> _What you are asked to do_:
Copy out each line in the material below that has the word "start".

> _Information supplied_:
▬▬▬▬▬▬

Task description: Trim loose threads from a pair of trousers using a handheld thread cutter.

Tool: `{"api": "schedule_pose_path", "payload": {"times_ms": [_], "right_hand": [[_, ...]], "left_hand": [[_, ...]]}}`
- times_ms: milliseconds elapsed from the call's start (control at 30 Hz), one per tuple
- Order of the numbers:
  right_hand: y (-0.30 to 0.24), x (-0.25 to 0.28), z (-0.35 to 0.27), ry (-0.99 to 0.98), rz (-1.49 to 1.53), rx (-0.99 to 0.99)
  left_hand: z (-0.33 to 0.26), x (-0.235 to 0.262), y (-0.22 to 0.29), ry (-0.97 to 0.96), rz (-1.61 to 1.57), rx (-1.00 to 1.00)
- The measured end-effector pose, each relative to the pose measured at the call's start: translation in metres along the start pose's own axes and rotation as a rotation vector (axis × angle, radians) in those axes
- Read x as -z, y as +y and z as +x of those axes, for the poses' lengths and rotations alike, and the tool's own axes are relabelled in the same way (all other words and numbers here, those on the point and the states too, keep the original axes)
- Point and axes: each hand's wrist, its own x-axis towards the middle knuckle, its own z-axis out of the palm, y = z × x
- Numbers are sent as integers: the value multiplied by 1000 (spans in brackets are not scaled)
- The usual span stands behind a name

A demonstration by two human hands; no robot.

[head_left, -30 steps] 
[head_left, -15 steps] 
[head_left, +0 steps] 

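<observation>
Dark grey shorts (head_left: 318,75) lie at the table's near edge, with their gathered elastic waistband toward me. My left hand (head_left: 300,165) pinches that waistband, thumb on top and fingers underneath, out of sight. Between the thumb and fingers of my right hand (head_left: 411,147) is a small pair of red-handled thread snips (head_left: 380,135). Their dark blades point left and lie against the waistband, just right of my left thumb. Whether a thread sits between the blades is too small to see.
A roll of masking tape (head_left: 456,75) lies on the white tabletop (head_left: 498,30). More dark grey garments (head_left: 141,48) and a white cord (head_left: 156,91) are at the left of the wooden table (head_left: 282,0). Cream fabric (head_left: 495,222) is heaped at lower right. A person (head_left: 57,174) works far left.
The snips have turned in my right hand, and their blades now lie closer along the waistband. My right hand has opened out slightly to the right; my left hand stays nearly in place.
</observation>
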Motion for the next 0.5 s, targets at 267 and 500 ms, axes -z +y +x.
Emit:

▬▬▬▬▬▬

> _Task answer_:
- times_ms: milliseconds elapsed from the call's start (control at 30 Hz), one per tuple
- The measured end-effector pose, each relative to the pose measured at the call's start: translation in metres along the start pose's own axes and rotation as a rotation vector (axis × angle, radians) in those axes

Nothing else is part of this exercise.